Следующий день – суббота, так что мы оба дома, хотя это не совсем так, потому что с утра моя квартирантка катит на своей красной машине на Остринг и обратно, чтобы доставить деликатесы, необходимые для легкой закуски, а я тем временем забочусь о пополнении напитками нашего домашнего бара, до сих пор существовавшего лишь номинально, для чего мне приходится ехать в город, а едва вернувшись, я снова мчусь туда, чтобы прикупить миндаля и зеленых маслин, так как Розмари считает, что без миндаля и зеленых маслин не обойтись, однако, не успев отдышаться после возвращения, я слышу слова Розмари: «А
играть на чем будем, стола-то нет», на что я не могу не возразить: «Как это нет стола?», после чего следует разъяснение, что имеется в виду не обеденный, а специальный стол, крытый зеленым сукном, к тому же такой стол прекрасно впишется в наш зеленый холл, хотя, по-моему, вполне достаточно зеленых маслин, и в конце концов мне снова приходится мчаться в город, долго бродить по торговому центру, прежде чем удается найти соответствующее игральное сооружение, после чего я возвращаюсь домой как раз вовремя, по крайней мере так говорит Розмари
– она не может не высказать своего удовлетворения по этому поводу, потому что нужно помочь ей приготовить сандвичи.

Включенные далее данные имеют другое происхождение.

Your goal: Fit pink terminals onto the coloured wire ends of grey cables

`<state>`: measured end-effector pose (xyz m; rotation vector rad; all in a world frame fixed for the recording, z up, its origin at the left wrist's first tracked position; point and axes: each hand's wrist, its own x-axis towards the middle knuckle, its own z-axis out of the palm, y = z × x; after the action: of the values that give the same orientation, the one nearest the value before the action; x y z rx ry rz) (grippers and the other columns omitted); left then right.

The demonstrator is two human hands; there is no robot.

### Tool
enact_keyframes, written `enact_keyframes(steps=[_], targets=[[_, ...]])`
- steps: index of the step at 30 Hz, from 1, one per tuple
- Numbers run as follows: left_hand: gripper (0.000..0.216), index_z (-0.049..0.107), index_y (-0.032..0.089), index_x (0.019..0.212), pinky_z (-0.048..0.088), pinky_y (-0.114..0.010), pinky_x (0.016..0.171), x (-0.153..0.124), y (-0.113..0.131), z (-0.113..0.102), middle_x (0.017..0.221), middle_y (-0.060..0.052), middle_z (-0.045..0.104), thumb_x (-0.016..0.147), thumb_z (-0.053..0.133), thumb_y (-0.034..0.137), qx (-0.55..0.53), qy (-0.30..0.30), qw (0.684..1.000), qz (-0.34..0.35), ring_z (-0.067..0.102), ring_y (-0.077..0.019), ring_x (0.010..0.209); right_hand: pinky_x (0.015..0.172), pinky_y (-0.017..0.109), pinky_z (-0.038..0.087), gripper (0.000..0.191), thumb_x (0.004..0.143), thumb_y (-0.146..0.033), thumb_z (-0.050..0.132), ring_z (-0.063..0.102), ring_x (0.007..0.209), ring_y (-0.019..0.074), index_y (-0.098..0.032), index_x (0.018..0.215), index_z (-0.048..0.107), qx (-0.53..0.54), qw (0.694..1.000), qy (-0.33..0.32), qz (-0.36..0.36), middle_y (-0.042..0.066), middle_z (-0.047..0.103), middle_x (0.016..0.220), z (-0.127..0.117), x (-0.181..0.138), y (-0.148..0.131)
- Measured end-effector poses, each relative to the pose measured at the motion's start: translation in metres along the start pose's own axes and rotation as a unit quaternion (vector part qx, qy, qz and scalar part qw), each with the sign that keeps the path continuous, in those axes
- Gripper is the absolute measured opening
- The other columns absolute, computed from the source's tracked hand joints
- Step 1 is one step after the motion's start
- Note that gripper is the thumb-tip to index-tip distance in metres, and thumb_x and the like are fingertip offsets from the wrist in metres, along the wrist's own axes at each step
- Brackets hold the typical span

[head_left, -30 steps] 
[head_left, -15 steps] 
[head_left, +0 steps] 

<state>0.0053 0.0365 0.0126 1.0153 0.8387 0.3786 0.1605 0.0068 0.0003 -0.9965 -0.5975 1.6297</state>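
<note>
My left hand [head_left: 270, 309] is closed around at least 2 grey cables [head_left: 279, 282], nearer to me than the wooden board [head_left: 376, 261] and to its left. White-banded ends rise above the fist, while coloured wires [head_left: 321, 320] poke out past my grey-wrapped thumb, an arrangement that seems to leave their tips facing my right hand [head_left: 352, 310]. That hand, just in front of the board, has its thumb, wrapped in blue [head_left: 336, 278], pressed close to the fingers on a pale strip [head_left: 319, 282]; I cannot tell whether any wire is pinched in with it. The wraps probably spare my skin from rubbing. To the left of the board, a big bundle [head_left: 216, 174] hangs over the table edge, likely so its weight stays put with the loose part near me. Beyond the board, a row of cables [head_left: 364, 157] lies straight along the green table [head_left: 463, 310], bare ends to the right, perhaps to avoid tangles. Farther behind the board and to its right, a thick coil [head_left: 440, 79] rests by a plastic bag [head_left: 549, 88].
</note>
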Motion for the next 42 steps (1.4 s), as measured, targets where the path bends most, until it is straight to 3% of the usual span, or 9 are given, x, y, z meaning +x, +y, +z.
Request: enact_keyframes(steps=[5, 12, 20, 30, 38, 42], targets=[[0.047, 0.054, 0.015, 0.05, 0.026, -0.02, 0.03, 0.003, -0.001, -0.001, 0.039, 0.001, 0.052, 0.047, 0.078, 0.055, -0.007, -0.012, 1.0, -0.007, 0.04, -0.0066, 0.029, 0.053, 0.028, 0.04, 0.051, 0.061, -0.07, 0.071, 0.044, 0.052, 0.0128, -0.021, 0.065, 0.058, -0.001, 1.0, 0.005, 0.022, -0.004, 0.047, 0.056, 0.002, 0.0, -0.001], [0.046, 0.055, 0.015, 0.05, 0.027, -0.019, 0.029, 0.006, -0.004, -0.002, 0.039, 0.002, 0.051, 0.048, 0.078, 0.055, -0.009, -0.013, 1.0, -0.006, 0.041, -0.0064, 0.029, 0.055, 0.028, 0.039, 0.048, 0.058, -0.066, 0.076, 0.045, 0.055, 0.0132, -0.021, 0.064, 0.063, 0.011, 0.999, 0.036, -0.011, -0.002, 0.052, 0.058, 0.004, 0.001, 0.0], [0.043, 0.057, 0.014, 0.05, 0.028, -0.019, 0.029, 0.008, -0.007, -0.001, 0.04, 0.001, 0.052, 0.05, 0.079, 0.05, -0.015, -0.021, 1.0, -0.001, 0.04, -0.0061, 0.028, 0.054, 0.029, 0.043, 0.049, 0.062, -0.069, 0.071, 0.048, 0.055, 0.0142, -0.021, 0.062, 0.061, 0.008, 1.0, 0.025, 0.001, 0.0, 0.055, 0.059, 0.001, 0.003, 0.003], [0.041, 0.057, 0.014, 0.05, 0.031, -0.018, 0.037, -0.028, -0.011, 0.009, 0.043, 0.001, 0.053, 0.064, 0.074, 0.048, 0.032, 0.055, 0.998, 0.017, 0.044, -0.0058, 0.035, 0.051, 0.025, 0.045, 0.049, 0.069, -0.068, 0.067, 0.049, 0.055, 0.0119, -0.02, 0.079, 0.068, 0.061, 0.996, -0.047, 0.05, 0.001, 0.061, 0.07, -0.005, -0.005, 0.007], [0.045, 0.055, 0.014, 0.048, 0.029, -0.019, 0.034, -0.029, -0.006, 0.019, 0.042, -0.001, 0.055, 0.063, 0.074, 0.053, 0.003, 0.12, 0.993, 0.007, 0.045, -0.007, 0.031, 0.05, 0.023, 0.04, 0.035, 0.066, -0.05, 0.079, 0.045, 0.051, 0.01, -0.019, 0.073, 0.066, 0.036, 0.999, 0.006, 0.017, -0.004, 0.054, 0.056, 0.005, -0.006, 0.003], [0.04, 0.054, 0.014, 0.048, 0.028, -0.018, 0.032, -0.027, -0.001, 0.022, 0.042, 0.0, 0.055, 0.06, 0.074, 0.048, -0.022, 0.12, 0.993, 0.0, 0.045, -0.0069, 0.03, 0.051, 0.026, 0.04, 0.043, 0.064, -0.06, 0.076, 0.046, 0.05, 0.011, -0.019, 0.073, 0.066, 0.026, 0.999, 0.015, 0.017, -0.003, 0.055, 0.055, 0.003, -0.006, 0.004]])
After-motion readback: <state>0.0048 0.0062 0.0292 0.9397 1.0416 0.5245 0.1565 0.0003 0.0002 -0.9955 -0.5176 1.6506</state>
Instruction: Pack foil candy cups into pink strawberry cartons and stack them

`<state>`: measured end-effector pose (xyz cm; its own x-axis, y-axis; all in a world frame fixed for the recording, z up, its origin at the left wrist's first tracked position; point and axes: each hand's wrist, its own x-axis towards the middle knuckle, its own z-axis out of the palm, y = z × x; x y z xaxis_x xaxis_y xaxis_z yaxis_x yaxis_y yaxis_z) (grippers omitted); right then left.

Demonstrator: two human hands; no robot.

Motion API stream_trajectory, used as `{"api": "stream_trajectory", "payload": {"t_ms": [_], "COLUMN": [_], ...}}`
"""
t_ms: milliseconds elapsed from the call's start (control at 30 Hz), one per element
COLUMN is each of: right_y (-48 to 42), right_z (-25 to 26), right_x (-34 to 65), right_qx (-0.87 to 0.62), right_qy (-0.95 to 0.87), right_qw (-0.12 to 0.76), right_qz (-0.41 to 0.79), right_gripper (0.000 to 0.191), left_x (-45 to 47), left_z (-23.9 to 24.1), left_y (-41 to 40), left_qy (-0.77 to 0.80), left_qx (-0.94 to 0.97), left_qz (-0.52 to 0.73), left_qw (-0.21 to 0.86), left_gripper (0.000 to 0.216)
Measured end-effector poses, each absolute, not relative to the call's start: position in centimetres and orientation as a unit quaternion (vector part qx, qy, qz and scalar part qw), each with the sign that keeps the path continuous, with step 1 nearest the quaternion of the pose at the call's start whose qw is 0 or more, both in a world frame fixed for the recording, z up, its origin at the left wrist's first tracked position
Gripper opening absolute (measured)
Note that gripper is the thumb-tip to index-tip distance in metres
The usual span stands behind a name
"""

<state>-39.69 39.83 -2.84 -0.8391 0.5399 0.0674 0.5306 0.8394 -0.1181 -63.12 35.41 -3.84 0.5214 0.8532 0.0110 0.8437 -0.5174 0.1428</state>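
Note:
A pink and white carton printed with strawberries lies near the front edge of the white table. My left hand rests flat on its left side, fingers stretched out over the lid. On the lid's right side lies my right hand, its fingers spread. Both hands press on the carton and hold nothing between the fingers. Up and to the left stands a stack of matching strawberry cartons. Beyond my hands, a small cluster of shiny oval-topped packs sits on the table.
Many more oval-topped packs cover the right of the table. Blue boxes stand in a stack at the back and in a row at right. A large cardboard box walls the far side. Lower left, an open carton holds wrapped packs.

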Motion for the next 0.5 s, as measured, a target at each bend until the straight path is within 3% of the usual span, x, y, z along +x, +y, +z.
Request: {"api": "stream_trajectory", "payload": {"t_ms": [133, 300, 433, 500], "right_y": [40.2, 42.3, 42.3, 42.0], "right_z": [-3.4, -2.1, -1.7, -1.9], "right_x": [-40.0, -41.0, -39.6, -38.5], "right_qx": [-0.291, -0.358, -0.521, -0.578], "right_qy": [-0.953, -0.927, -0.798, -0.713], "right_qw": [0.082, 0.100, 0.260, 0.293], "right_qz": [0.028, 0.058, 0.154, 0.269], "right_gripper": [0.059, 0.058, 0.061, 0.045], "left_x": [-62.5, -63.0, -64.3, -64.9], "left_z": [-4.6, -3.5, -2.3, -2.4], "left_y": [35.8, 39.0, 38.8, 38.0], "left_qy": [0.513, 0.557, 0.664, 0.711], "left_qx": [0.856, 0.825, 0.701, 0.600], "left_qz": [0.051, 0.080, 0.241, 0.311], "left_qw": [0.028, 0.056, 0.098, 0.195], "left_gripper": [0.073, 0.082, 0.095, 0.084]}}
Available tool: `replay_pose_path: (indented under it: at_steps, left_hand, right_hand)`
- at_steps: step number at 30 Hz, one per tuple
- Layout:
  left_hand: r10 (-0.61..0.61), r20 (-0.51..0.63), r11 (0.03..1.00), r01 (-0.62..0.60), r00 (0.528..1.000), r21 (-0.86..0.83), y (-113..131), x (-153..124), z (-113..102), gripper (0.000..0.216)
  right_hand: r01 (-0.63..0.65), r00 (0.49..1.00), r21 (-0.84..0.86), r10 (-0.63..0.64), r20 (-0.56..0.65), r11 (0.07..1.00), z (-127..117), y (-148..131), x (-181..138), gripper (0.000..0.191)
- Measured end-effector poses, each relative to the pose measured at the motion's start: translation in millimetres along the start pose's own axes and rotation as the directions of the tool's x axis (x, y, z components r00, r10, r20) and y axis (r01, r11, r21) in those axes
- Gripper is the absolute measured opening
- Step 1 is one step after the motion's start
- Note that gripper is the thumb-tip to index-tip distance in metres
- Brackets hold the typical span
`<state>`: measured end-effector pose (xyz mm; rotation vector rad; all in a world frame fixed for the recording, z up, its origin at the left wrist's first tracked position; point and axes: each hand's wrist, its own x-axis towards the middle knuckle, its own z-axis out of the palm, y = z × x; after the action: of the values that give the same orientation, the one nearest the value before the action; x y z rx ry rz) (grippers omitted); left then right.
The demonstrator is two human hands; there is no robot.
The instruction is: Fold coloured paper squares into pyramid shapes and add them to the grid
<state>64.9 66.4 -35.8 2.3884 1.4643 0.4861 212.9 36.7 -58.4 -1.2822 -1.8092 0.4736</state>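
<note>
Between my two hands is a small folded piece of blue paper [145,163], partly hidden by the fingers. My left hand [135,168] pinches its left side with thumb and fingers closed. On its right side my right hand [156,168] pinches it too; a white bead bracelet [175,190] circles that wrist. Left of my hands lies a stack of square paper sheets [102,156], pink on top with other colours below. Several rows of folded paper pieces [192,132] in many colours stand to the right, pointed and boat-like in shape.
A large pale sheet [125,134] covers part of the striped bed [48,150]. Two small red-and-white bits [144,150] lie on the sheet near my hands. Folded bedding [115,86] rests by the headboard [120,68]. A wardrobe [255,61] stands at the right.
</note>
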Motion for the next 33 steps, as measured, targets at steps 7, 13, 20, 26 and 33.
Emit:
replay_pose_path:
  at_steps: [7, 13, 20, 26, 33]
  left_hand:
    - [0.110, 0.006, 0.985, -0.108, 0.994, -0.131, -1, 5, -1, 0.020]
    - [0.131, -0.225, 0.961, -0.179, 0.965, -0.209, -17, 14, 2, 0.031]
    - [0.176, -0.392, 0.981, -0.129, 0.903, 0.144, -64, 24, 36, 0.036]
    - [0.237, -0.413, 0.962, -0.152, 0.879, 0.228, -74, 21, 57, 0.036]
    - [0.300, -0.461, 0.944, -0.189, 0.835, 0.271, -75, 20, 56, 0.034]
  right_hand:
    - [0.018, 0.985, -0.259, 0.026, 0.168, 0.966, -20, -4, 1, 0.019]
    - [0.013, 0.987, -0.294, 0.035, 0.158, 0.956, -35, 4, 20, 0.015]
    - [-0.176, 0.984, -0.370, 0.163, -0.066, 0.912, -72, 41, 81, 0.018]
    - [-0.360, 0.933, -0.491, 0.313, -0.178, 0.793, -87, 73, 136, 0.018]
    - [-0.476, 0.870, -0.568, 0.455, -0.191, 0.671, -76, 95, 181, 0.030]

Точно в шесть у парадной раздается звонок. Это, конечно же, упомянутый Ральф Бэнтон, потому что мужчины
– народ точный. Кроме того, Бэнтон, по данным Розмари, работает юрисконсультом в каком-то банке, а юрисконсульты отличаются исключительной точностью, особенно банковские.
Гость подносит моей квартирантке три орхидеи в целлофановой коробке – надеюсь, не из тех, ядовитых, которых панически боится Бенато, – а меня одаряет любезной, несколько сонной улыбкой, вполне в стиле сонного дачного поселка. Этот черноокий флегматичный красавец, вероятно, уже разменял четвертый десяток, но сорока еще явно не достиг. Разглядеть его более тщательно удается после того, как мы размещаемся в холле, где всю тяжесть разговора об этой несносной погоде и прочих вещах принимает на себя Розмари, а мне остается только глазеть, молча покуривая.
Не знай я об этом заранее, вряд ли бы я счел его янки.